§ Task statement: Would you reproduce exactly the lines below from the one holding "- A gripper" through the one holding "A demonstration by", inclusive, and no others?

§ Supplied data:
----------

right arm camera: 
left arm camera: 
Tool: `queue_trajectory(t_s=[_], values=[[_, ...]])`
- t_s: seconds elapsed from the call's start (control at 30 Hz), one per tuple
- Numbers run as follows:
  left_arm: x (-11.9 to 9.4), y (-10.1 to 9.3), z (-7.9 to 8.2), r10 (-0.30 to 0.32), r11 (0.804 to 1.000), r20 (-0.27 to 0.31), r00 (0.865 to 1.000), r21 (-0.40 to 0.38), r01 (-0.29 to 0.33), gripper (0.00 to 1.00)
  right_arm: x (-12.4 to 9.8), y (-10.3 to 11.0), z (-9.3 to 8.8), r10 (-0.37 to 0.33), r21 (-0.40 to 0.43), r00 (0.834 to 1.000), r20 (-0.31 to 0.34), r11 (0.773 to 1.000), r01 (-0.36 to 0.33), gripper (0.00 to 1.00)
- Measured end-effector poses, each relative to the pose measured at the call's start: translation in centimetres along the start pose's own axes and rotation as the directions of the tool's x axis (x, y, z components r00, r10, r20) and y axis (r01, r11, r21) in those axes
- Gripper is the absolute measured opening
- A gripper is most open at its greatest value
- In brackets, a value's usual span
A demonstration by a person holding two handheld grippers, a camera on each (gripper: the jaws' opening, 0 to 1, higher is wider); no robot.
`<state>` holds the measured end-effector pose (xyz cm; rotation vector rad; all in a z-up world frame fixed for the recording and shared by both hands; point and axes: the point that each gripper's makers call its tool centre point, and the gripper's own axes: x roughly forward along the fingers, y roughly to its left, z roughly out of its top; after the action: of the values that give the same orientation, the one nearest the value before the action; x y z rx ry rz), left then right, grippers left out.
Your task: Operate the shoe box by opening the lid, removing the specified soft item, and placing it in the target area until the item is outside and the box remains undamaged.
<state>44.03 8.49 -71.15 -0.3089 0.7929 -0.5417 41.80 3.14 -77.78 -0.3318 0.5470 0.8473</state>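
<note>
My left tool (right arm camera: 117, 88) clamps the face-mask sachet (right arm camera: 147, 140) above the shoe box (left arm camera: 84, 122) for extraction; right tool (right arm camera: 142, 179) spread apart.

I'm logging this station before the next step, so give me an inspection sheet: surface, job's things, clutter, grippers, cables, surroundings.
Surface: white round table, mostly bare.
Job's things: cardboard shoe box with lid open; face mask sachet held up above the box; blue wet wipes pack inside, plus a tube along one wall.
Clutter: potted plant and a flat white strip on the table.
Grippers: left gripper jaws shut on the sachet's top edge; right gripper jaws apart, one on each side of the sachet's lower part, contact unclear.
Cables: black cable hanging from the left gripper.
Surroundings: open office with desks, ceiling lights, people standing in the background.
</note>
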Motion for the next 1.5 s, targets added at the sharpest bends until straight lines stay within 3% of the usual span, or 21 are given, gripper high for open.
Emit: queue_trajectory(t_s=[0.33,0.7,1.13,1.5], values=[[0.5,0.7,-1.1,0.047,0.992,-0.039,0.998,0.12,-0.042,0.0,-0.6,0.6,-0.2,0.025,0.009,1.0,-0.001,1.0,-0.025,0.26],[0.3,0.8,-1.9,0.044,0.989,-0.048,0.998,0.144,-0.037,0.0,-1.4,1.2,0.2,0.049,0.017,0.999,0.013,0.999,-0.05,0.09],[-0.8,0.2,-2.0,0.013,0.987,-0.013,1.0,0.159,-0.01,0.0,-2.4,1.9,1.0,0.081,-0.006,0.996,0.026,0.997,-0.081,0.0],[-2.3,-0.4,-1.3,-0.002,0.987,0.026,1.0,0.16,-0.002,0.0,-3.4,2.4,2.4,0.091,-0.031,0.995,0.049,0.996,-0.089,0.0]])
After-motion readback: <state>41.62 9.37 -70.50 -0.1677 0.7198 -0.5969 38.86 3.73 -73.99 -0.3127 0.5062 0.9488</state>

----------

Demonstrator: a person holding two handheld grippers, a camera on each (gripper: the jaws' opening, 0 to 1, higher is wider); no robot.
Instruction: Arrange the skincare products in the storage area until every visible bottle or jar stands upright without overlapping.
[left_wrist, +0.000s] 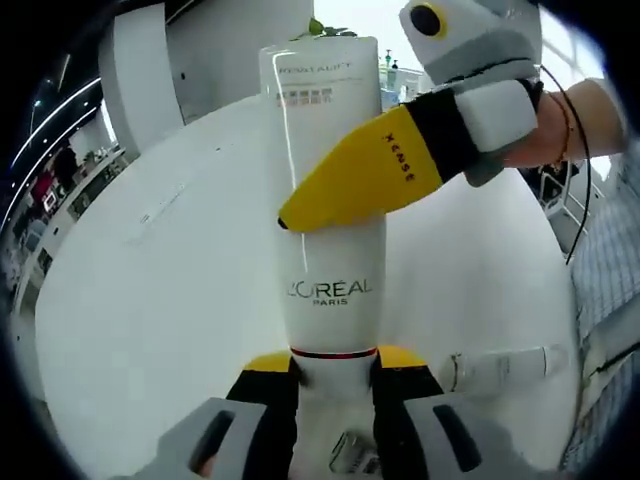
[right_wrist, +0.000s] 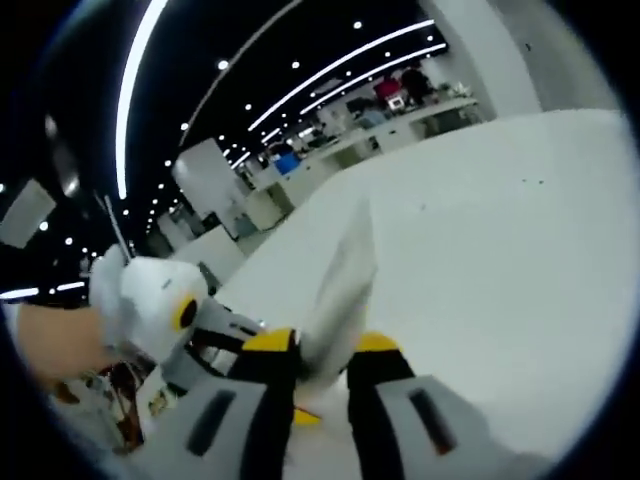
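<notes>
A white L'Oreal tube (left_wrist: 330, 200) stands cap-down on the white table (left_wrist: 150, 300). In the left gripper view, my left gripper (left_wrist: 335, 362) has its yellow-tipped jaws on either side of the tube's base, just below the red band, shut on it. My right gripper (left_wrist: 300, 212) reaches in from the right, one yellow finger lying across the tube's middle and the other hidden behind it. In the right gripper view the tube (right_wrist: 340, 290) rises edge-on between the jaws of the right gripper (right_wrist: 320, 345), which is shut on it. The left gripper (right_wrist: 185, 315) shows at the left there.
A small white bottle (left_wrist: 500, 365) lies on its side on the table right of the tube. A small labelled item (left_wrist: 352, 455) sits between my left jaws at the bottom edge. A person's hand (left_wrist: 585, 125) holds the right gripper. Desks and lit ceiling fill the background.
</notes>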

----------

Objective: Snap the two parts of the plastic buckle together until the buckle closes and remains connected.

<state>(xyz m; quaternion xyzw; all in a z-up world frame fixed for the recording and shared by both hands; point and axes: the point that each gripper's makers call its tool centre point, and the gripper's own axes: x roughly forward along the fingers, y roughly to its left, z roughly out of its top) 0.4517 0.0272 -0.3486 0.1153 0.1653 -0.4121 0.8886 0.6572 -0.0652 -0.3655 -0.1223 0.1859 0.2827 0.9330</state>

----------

§ Reply to the exercise:
- A gripper is most open at its greatest value
- In brackets, a value's usual span
A demonstration by a person holding two handheld grippers, a camera on each (gripper: the jaws' opening, 0 to 1, higher is wider); no robot.

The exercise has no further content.